Directions for this task:
Please transcribe exactly the lines from the first line of the records below through the line containing "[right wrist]", including both, and omit all pictures.

Listed records:

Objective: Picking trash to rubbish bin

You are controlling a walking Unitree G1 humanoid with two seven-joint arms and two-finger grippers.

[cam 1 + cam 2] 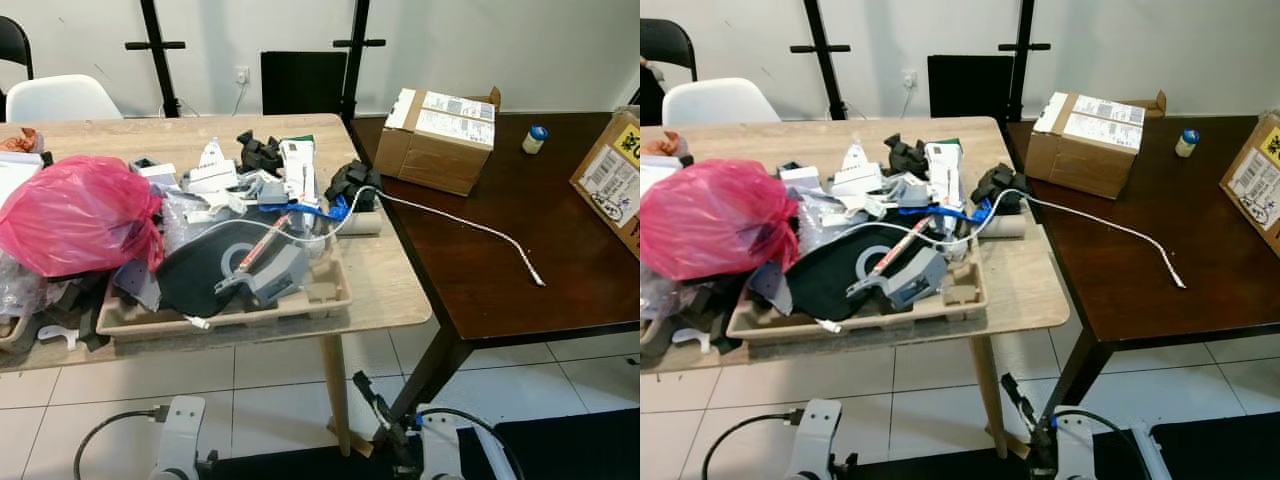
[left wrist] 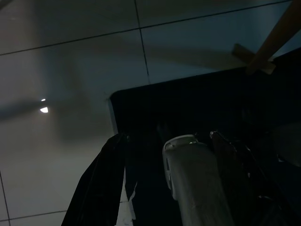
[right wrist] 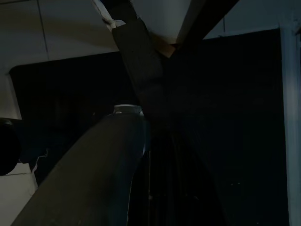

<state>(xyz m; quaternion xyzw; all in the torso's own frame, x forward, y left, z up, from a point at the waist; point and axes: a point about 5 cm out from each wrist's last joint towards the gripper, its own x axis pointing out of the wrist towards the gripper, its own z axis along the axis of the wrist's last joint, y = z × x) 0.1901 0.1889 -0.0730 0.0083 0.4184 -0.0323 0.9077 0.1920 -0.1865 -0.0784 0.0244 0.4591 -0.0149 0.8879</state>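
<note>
Trash lay heaped on the light wooden counter: a pink plastic bag beside a cardboard tray of scraps and a white cable, all within forward reach. Both arms hung low near the floor, presumably idle; whether the left gripper or right gripper was wide or narrow could not be told.

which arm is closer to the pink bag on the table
Left. The left arm hangs low below the table edge, nearer the pink bag; the right arm hangs further right, by the dark table's leg.
</note>
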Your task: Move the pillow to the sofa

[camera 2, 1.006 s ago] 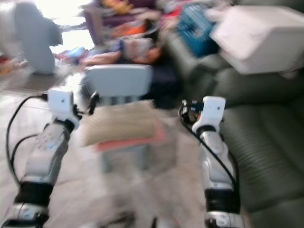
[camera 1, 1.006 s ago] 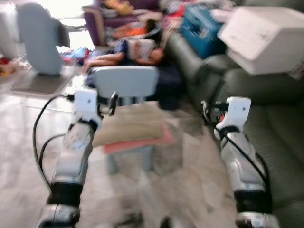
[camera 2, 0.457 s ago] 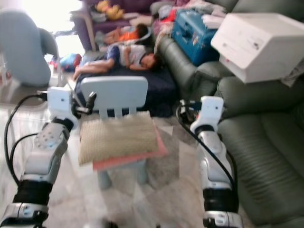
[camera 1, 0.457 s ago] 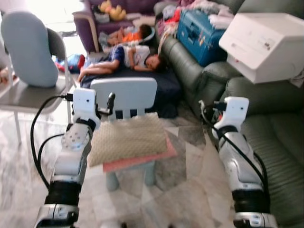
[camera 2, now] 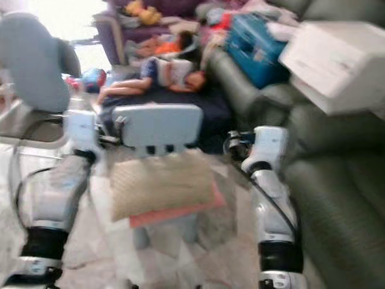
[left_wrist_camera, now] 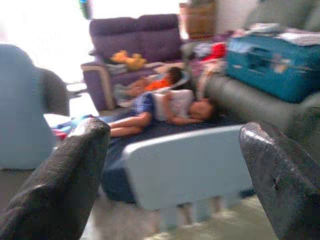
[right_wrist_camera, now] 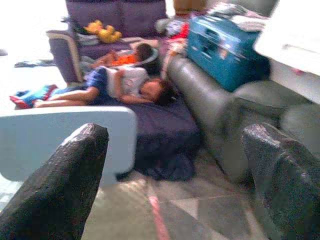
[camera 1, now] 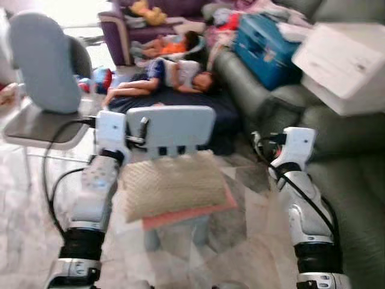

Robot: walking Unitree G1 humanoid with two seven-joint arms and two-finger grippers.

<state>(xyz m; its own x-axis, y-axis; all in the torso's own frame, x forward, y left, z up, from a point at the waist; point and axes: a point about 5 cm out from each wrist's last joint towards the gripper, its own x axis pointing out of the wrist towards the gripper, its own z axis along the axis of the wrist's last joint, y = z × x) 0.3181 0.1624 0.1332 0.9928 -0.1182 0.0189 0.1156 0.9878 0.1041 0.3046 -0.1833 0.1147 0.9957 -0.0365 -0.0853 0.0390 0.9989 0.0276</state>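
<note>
While the view has slid slightly since the earlier frame, the pillow [camera 1: 173,185] still lies on the small chair [camera 1: 171,130], over its pink cushion [camera 1: 191,212]. Left gripper [left_wrist_camera: 170,175] and right gripper [right_wrist_camera: 175,175] flank it, fingers wide apart, holding nothing; the sofa [camera 1: 355,180] is right.

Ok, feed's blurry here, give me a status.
Left gripper and right gripper open, holding nothing. Pillow on small chair, between the arms. Sofa at right, white box on it.
</note>
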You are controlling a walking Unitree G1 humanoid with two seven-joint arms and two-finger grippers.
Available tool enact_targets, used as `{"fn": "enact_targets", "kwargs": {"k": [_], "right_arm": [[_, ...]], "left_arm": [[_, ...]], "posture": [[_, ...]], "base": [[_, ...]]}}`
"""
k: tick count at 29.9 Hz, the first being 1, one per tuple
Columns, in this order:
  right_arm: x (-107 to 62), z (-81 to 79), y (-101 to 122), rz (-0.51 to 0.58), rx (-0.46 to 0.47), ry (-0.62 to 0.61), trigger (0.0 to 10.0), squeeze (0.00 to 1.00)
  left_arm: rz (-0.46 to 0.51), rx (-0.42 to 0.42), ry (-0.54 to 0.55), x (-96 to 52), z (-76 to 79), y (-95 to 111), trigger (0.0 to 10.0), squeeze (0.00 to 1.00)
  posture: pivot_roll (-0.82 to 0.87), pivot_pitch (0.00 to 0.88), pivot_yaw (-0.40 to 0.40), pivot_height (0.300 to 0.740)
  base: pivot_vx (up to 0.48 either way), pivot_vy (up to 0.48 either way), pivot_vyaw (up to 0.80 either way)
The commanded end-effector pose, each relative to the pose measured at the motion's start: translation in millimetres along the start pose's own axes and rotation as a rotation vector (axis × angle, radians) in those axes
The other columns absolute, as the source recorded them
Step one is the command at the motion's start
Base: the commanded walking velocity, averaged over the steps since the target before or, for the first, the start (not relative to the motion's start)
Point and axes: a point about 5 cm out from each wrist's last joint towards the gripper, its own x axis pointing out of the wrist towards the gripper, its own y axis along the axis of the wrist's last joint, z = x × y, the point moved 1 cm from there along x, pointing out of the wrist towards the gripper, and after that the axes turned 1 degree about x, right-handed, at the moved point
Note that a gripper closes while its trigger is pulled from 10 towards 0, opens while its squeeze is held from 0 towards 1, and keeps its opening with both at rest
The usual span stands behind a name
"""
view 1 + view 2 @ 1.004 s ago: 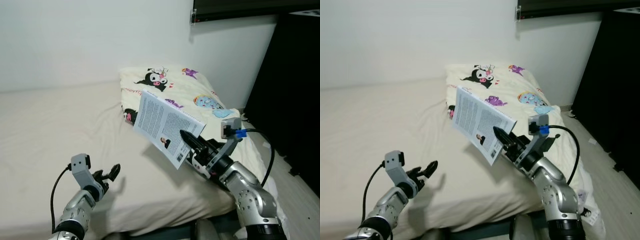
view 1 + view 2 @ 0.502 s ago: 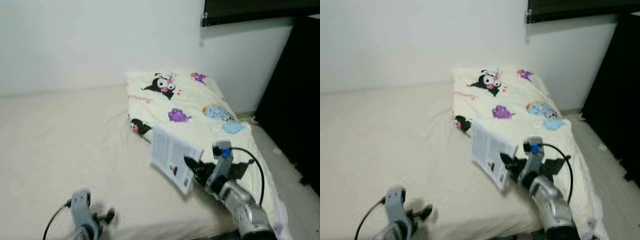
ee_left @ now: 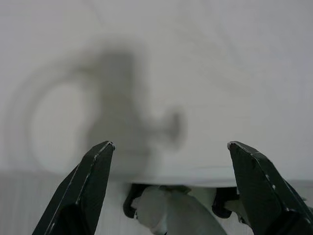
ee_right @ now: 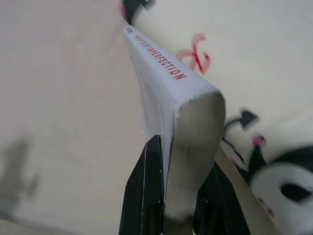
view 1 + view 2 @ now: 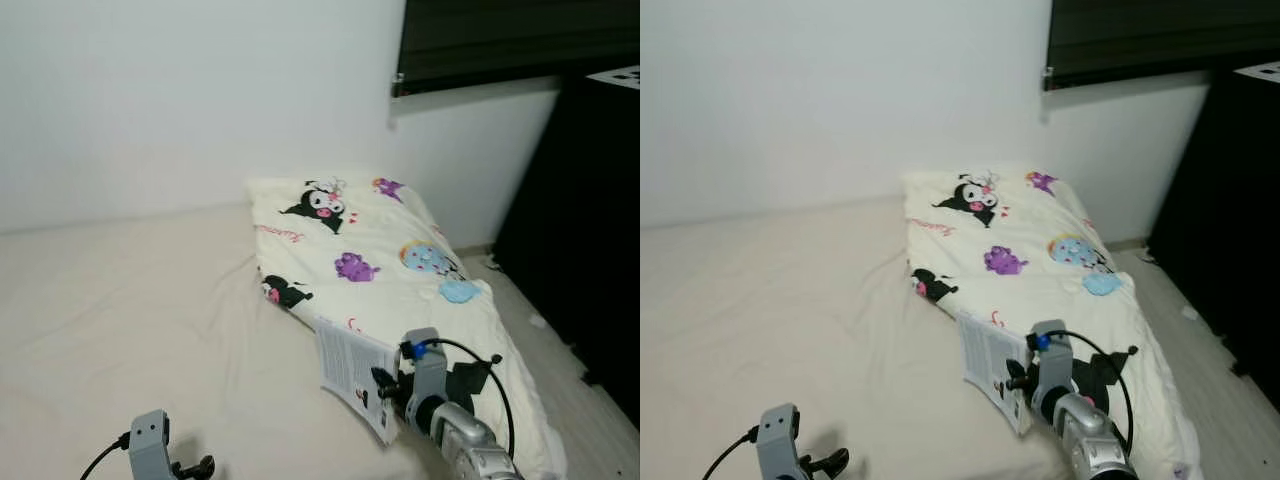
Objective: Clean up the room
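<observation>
While we look down across the bed [image 5: 110, 300], its cream sheet spreads from the white wall [image 5: 190, 90] toward us, with soft creases running near the middle. At the right end of the bed lies a pale blanket [image 5: 370, 235] printed with cartoon figures in black, purple and blue, folded thick and draped down toward the floor [image 5: 560, 360], which shows as a light strip beside a tall black cabinet [image 5: 590, 200]. A dark blind [image 5: 510, 40] hangs at the top of the wall above the blanket. Our right gripper [image 4: 178, 196] holds a book [image 5: 352, 373] above the near edge of the blanket, its fingers [image 4: 146, 186] pinching the cover at one corner; the book tilts with its printed back facing left, and the wrist view shows red lettering along its white spine. A black cable loops over the silver right arm [image 5: 460, 445] behind the gripper. Our left gripper [image 3: 171, 161] hovers low over the bare sheet at the near left, its two black fingers [image 3: 88, 191] spread wide with nothing between them, casting a blurred shadow on the cloth.
</observation>
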Motion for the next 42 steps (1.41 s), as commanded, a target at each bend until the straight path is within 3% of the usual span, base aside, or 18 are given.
{"fn": "enact_targets", "kwargs": {"k": [1, 3, 11, 18, 31, 42], "right_arm": [[3.3, -0.8, -4.9, -0.044, -0.091, -0.03, 10.0, 0.0], [3.5, 0.6, -9.0, -0.072, -0.13, -0.046, 10.0, 0.0], [-8.6, 20.4, -42.1, -0.193, -0.121, -0.164, 10.0, 0.0], [-27.5, 39.7, -64.6, -0.245, -0.031, -0.269, 10.0, 0.0], [-38.9, 38.2, -88.3, -0.295, 0.041, -0.309, 10.0, 0.0], [-38.7, 39.0, -85.8, -0.256, 0.056, -0.315, 10.0, 0.0]], "left_arm": [[-0.034, -0.013, 0.02, -1.0, -3.3, -4.9, 10.0, 0.0], [-0.042, -0.02, 0.022, -0.8, -2.9, -5.5, 10.0, 0.0], [-0.095, -0.003, 0.031, -2.3, -3.4, -15.3, 10.0, 0.0], [-0.105, 0.006, 0.028, -4.3, -6.2, -19.8, 10.0, 0.0], [-0.118, 0.05, 0.01, -3.2, -0.7, -21.8, 10.0, 0.0], [-0.122, 0.06, 0.003, -3.9, -1.5, -23.0, 10.0, 0.0]], "posture": [[0.02, 0.024, 0.037, 0.731], [0.02, 0.024, 0.037, 0.731], [0.03, 0.022, 0.033, 0.731], [0.02, 0.022, 0.031, 0.731], [0.02, 0.024, 0.033, 0.731], [0.02, 0.027, 0.036, 0.731]], "base": [[0.0, 0.0, 0.8], [0.0, 0.0, 0.8], [-0.42, 0.0, 0.78], [0.0, 0.0, 0.77], [0.0, 0.0, 0.77], [0.0, 0.0, 0.77]]}}
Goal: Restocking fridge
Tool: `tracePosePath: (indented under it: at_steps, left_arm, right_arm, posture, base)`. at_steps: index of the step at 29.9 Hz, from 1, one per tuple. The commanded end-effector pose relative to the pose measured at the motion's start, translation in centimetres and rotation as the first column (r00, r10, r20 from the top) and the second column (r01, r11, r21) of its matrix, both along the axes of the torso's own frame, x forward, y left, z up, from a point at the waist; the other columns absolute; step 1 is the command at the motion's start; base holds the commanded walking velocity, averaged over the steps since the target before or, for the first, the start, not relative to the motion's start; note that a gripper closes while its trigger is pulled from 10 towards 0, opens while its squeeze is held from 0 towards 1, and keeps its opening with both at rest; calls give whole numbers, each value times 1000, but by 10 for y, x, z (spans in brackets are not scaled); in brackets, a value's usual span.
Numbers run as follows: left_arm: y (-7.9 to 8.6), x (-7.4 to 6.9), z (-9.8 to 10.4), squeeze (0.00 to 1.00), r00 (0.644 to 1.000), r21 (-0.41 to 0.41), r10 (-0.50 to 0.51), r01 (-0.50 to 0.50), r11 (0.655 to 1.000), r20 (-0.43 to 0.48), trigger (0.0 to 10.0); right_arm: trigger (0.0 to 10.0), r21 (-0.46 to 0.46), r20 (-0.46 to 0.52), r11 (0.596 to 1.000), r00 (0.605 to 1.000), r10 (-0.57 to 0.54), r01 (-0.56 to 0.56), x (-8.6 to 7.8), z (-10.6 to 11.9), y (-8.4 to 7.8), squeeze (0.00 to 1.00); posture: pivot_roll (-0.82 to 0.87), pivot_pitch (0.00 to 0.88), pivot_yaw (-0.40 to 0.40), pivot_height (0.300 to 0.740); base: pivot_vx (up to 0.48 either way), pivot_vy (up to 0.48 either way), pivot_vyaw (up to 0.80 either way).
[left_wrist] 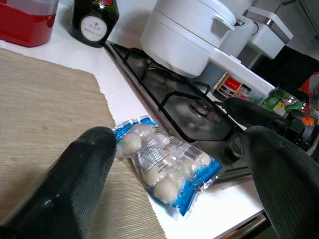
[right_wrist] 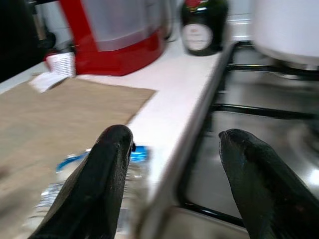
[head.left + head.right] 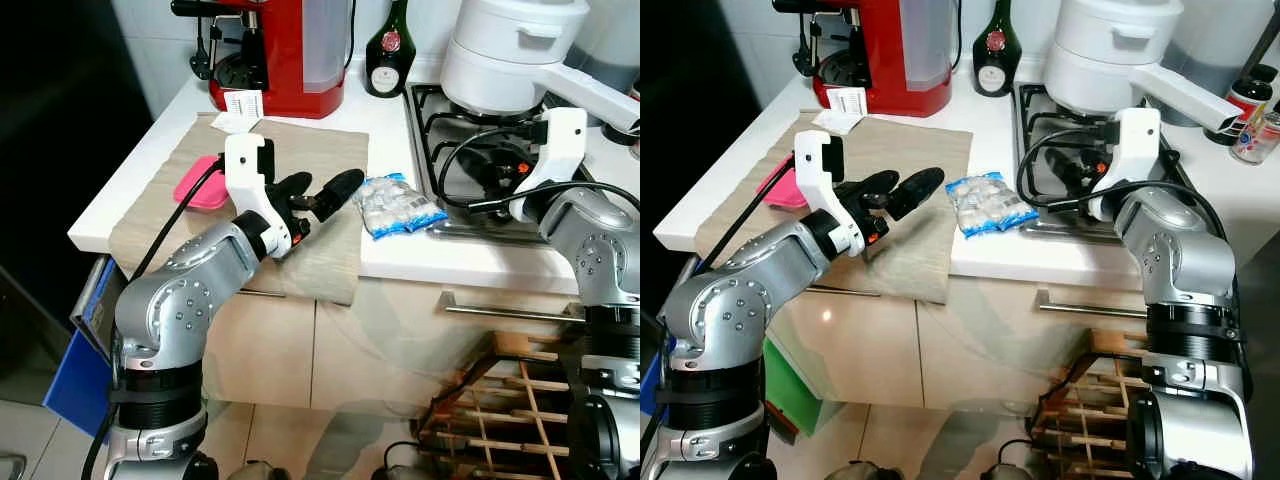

Output for this task:
Objective: Picking trash to rubbish bin

You are controlling a walking Unitree G1 humanoid with two seven-joint arms and two-finger grippers.

[cam 1 + cam 2] 
[left wrist] 
[right wrist] 

No more work is needed for this exercise.